NumPy File Handling and np.nan#

In the above examples on file handling, measurement data were loaded from text files, manipulated (modified), and (re-)written. The data manipulation involved the introduction of "nan" (not-a-number) values, which were excluded because measurements <1 mm were considered errors. Why didn’t we use zeros here? Zeros are numbers, too, and have a significant effect on data statistics (e.g., for calculating mean values). However, the "nan" string value may cause difficulties in data handling, in particular regarding the consistency of function output. NumPy provides with the np.nan data type a powerful alternative to the tedious "nan" string.

NumPy also has a text file load function called np.loadtxt(file-name, *args, **kwargs), which imports text files as np.arrays of float values. The default float value type can be adapted with the optional keyword dtype. Other optional keyword arguments are:

  • delimiter=STR (e.g., delimiter=';'), where the default is "None"

  • usecols=TUPLE (e.g., usecols=(1, 3) extracts the 2nd and 4th column), where also one integer value is possible to read just on single column

  • skiprows=INT (e.g., skiprows=2 skips the first two lines), where the default is 0

  • more arguments are available and listed in the NumPy documentation.

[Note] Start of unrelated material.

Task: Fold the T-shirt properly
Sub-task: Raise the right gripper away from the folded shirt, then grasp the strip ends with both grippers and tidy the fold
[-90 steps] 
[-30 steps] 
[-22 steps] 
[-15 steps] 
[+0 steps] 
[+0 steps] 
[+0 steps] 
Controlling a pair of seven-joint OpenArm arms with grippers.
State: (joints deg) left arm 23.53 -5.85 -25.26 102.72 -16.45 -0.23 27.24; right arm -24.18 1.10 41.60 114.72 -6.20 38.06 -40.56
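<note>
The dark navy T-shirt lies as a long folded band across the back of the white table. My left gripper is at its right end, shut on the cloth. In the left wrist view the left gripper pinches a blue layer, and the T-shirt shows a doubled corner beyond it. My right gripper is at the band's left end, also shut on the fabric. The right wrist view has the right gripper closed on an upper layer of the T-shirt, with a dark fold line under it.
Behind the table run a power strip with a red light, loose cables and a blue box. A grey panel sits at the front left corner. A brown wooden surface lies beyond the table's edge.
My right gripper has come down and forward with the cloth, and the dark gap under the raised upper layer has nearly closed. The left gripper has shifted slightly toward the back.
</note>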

The following example loads the above-created csv file data/modified-data.csv containing integer and "nan" string values, which are automatically converted to np.nan.

experiment_data = np.loadtxt("data/modified-data.csv", delimiter=",")
print("This is the data 4th line (row): " + str(experiment_data[3, :]))
print("The data type of the 3rd (%s) entry is: " % str(experiment_data[3, 2]) + str(type(experiment_data[3, 2])))
This is the data 4th line (row): [ 2.  5. nan  6.]
The data type of the 3rd (nan) entry is: <class 'numpy.float64'>

In addition, or as an alternative, the function np.load() picks up data from file-like .npz, .npy, or pickled (saved Python objects) data sources (more information is available in the NumPy docs).

Statistics#

The above examples featured array functions to assess basic array statistics such as the minimum and maximum. NumPy provides many more functions for array statistics such as the mean, median, or standard deviation, including functions that account for np.nan values. The following example illustrates some of the statistical functions with the experimental data from the above examples. Note the usage of nanmean instead of mean and statistics along array axis, where the optional keyword argument axis=0 corresponds to columns and axis=1 to statistics along rows in 2-dimensional arrays (maximum axis number corresponds to the array dimensions n minus 1, i.e., maximum axis=n-1).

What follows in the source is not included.